He answered that question by calling a meeting at the Coloured Y. M. C. A. building, where some twenty white men met an equal number of Negroes, mostly preachers, and held a prayer meeting.

The South still looks to its ministers for leadership—and they really lead. The sermons of men like the Rev. John E. White, the Rev. C. B. Wilmer, the Rev. W. W. Landrum, who have spoken with power and ability against lawlessness and injustice to the Negro, have had a large influence in the reconstruction movement.

Ex-Governor Northen travelled through the state of Georgia, made a notable series of speeches, urged the establishment of law and order organisations, and met support wherever he went. He talked against mob-law and lynching in plain language. Here are some of the things he said:

“We shall never settle this until we give absolute justice to the Negro. We are not now doing justice to the Negro in Georgia.

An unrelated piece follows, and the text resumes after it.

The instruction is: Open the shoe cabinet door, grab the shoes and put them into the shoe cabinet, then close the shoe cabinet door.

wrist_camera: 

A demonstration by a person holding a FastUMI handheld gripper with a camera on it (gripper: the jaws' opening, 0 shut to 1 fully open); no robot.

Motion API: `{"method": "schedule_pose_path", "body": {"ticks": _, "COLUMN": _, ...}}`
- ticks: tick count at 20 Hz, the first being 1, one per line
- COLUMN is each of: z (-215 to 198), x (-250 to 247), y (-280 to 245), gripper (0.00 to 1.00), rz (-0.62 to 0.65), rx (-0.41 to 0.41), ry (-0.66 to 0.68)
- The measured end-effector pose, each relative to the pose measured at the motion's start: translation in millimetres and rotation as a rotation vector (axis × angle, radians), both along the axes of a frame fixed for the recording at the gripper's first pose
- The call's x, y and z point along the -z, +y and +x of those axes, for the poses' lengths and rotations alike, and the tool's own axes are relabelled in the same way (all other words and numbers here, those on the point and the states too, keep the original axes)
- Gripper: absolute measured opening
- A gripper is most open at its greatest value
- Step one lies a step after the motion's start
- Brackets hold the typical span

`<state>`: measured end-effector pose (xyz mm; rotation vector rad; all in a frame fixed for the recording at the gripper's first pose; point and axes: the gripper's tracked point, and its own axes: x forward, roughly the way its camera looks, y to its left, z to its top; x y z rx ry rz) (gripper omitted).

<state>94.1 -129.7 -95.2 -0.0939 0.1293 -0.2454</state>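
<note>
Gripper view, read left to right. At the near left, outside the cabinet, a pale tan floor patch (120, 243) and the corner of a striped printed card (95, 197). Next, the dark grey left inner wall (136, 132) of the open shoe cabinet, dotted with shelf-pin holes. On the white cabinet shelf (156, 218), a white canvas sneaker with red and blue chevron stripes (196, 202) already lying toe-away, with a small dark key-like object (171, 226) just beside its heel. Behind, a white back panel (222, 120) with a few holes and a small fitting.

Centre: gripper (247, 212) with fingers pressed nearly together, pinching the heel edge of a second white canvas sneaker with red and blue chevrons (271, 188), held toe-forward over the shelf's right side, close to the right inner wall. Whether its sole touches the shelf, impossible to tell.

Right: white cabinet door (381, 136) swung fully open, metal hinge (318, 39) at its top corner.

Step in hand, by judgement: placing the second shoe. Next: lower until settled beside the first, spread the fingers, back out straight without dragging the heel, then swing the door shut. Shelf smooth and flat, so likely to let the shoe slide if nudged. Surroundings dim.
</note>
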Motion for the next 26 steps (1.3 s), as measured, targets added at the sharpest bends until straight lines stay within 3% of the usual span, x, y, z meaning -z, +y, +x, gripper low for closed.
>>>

“Get into contact with the best Negroes; there are plenty of good Negroes in Georgia. What we must do is to get the good white folks to leaven the bad white folks and the good Negroes to leaven the bad Negroes.”

“There must be no aristocracy of crime: a white fiend is as much to be dreaded as a black brute.”

These movements did not cover specifically, it will be observed, the enormously difficult problems of politics, and the political relationships of the races, nor the subject of Negro education, nor the most exasperating of all the provocatives—those problems which arise from human contact in street cars, railroad trains, and in life generally.

That they had to meet the greatest difficulties in their work is shown by such an editorial as the following, published December 12th by the Atlanta Evening News:

No law of God or man can hold back the vengeance of our white men upon such a criminal [the Negro who attacks a white woman]. If necessary, we will double and treble and quadruple the law of Moses, and hang off-hand the criminal, or failing to find that a remedy, we will hang two, three, or four of the Negroes nearest to the crime, until the crime is no longer done or feared in all this Southern land that we inhabit and love.

On January 31, 1907, the newspaper which published this editorial went into the hands of a receiver—its failure being due largely to the strong public sentiment against its course before and during the riot.